A telling sign of its reputation is the way experienced chemists hand down stories of successful syntheses hooked around PDCA. It’s not just a molecule — it’s a scaffold, an opportunity to try out new reactions with a lower chance of surprises. In industrial settings, that reliability converts directly to time savings and reduced costs by avoiding rework and unexpected downtime. Those of us who’ve run pilot plants with tight deadlines know how rare such reassurance can be.
Chemists and manufacturers see opportunities to make PDCA even more useful. Improving the environmental footprint of its production remains a goal: using greener solvents, cutting out waste steps, and integrating renewable feedstocks as possible starting materials. Teams in both academia and industry have begun exploring biocatalytic routes — swapping out harsh reagents for enzyme-driven steps that work at mild temperatures. Some very promising pilot programs have reduced solvent and energy use by nearly half, though scaling up these methods may take more time.

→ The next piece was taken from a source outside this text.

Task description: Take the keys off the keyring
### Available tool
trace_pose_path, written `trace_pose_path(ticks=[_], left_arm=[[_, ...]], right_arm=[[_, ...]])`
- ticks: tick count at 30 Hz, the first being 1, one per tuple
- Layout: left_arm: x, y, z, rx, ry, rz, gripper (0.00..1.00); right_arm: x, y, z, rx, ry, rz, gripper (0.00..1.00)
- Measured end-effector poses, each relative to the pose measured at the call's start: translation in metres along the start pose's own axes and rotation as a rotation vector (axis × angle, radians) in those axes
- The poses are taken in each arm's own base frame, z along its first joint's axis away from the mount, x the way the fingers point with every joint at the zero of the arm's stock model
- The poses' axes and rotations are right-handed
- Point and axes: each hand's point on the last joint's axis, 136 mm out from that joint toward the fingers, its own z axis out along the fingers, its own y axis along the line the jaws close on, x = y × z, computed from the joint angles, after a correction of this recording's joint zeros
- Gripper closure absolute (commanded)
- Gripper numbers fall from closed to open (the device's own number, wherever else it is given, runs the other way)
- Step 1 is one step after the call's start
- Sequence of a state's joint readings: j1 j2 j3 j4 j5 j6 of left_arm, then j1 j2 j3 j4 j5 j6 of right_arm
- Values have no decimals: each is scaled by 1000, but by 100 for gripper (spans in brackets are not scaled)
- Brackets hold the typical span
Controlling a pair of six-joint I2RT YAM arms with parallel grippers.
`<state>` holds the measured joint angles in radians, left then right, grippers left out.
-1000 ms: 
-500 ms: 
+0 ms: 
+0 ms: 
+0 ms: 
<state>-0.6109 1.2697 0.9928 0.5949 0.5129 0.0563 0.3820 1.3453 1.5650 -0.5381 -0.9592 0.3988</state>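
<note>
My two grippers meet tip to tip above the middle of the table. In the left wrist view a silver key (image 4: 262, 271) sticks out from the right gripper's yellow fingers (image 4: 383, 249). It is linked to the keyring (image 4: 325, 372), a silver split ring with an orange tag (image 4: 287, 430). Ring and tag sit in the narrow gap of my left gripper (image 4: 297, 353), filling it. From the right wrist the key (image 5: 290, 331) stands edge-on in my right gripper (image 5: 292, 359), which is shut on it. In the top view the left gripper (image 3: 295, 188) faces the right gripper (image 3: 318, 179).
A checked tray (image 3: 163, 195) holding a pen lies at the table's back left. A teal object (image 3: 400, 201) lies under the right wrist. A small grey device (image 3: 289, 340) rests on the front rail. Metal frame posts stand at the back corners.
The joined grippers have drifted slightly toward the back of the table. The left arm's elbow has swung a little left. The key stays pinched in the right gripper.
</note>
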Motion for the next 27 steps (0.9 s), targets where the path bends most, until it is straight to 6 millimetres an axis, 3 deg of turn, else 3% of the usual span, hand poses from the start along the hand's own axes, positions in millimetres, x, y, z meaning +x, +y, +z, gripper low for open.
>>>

Another improvement area is unlocking functional derivatives. By attaching other chemical groups to the ring, it’s possible to make new molecules with specific reactivity tailored to a broader range of industries. These derivatives could streamline processes in water treatment, electronics, and advanced polymers alike. My own graduate work included a project on functionalized PDCA ligands for rare-earth element extraction, a process with applications in recycling magnets from electronic waste. Even small tweaks to the PDCA core yielded big improvements in selectivity and cost.
Partnerships between chemical makers and research institutions offer another route to progress. Open communication about purity standards, trace contaminants, and downstream performance helps both sides. By providing detailed usage feedback, labs inform suppliers about what matters most, pushing the market beyond generic “off-the-shelf” solutions into more targeted, reliable offerings.
PDCA’s story is still being written. New generations of scientists and engineers are being introduced to its quirks and strengths as they solve the next set of challenges in clean energy, pharmaceuticals, and sustainable manufacturing. It remains a stepping stone — reliable enough for routine syntheses, yet versatile enough to foster original breakthroughs. As technology advances and sustainability steps to the forefront, molecules like pyridine-3,5-dicarboxylic acid will keep showing up in the unexpected places, as the quiet backbones to tomorrow’s discoveries.